A long story short...
I completed my PhD on 2005 under the supervision of Darío Álvarez Gutiérrez. During that time I developed an n-gram based vector method to process free text that was well-suited for different NLP and Information Retrieval tasks such as clustering, labeling, automatic summarization and searching [1, 2, 3].
After completing the PhD I moved on to query log analysis. I was interested in exploiting them not only to improve search quality, particularly regarding informational queries [4], but also to "pulse" public opinion.
Needless to say, query logs from search engines are difficult to obtain, and even the largest available ones are small when compared to the actual volume of queries submitted by users.
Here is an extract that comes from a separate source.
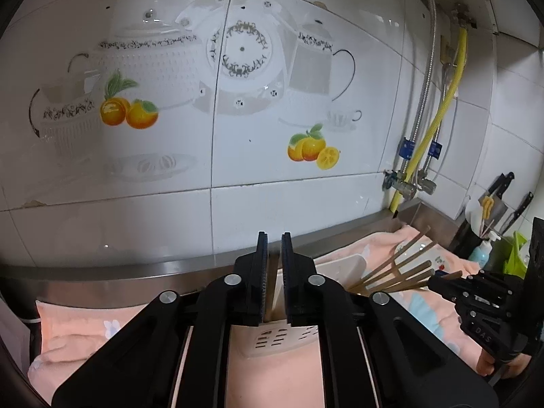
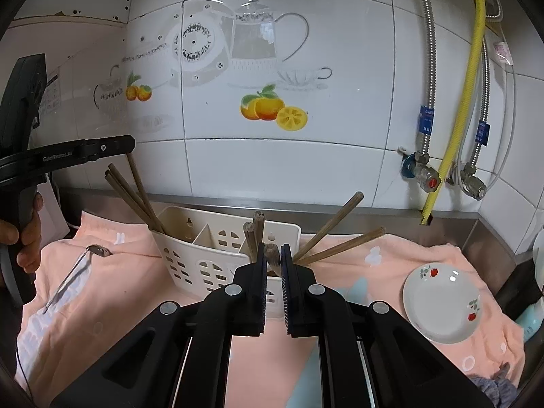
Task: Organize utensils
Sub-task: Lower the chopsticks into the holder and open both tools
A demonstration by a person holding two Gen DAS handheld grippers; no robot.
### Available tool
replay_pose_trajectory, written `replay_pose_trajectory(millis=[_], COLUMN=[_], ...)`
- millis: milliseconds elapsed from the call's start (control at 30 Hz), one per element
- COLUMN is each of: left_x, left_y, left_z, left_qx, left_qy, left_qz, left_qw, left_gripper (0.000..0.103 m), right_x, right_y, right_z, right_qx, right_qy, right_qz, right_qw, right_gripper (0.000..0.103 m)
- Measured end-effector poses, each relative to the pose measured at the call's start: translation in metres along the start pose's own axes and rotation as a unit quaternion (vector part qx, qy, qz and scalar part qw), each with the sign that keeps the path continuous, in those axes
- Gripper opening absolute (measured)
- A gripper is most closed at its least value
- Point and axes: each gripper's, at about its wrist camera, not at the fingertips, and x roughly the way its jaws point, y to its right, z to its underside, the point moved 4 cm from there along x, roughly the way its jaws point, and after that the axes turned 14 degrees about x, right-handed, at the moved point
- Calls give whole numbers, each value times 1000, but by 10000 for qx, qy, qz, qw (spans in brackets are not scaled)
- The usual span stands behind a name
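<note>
A white slotted utensil caddy (image 2: pixel 204 248) stands on a pink towel (image 2: pixel 112 292) against the steel backsplash. Several brown chopsticks (image 2: pixel 132 193) lean out of its left compartment; more stick out on the right (image 2: pixel 333 221). My right gripper (image 2: pixel 273 255) is shut on a chopstick (image 2: pixel 271 253) over the caddy's right compartment. My left gripper (image 1: pixel 274 248) is shut on the caddy's wall (image 1: pixel 276 292), whose slotted side (image 1: pixel 275 338) shows below the jaws. A metal spoon (image 2: pixel 73 272) lies on the towel to the left of the caddy.
A small white floral dish (image 2: pixel 442 301) sits on the towel at right. Water valves and a yellow hose (image 2: pixel 459 108) run down the tiled wall. Knives and a soap bottle (image 1: pixel 481 250) stand at the far right. The right gripper's body (image 1: pixel 482 302) shows beside the chopsticks.
</note>
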Motion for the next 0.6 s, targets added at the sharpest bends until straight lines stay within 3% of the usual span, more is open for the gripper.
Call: replay_pose_trajectory(millis=[100, 167, 233, 600], left_x=[-2, -4, -7, -36], left_y=[1, 1, 2, 7], left_z=[2, 2, 3, 12], left_qx=[-8, -6, 5, 81], left_qy=[16, 37, 37, 88], left_qz=[-37, -17, -49, -228], left_qw=[10000, 10000, 10000, 9997], left_gripper=[30, 32, 40, 65], right_x=[1, 0, -1, -24], right_y=[-1, -1, -2, -10], right_z=[0, 1, 1, 6], right_qx=[-5, -21, -33, -116], right_qy=[1, 15, 45, 171], right_qz=[-12, -7, -1, -51], right_qw=[10000, 10000, 10000, 9998], right_gripper=[10, 18, 28, 49])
Fortunately, at the same time that research on query logs was becoming exceedingly difficult (circa 2006, the AOL-gate) Twitter was born. The beauty of Twitter is that (the majority of) tweets are public, they are much richer than queries and, moreover, they can be associated to a given user (with their accompanying social network) and geolocated (to some extent)—you can experience the power of Twitter in my Historical Twitter Archive (The historical, 2006-2009, Twitter archive is no longer online, if you are interested in it please read this).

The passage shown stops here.